[Opening Records provided section]
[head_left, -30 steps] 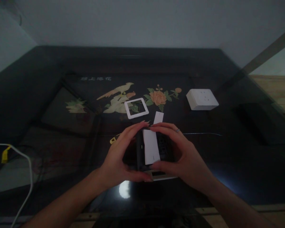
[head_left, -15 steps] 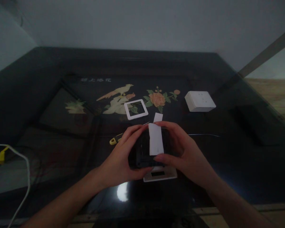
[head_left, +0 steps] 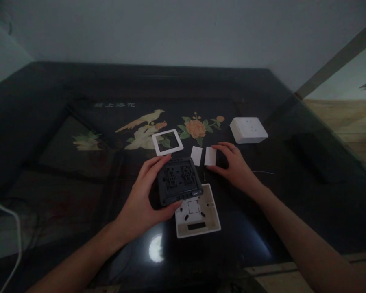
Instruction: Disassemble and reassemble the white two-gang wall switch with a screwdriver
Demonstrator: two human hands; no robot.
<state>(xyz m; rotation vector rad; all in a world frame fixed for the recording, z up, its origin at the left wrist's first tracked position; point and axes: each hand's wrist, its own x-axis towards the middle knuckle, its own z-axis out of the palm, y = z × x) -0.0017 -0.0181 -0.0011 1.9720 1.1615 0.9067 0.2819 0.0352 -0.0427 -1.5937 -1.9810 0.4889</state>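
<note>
My left hand grips a black wall-switch body by its left side, thumb at the near edge and fingers at the far edge. Two dark mechanisms show bare on its upper face. Under and beyond its near right corner lies a white open back box with slots and a rectangular hole in its floor. My right hand pinches a white switch rocker between thumb and fingers, at the table's surface. Left of it, a second white rocker lies flat. A small screw appears just below the held rocker.
A white square frame lies beyond my left hand. At the back right sits a white socket box. A white cable runs along the left edge. The glossy dark table bears an inlaid bird and flower picture.
My right hand has lifted the rocker off the black switch body and carried it forward and right, beside the other rocker. My left hand has shifted the switch body left, uncovering the back box.
</note>
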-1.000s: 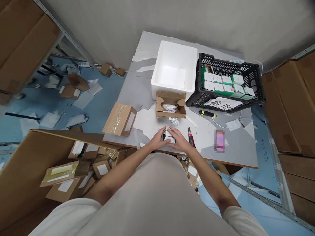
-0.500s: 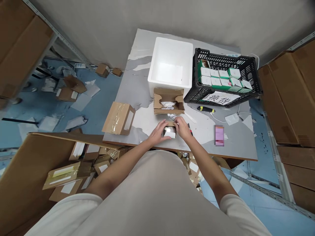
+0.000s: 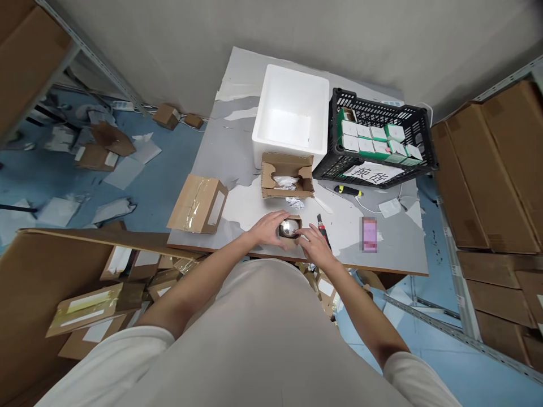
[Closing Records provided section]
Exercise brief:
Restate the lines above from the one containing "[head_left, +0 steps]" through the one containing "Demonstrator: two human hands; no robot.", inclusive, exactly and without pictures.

Exercise output:
[head_left, +0 steps] 
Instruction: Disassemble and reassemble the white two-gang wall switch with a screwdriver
Demonstrator: two human hands; no robot.

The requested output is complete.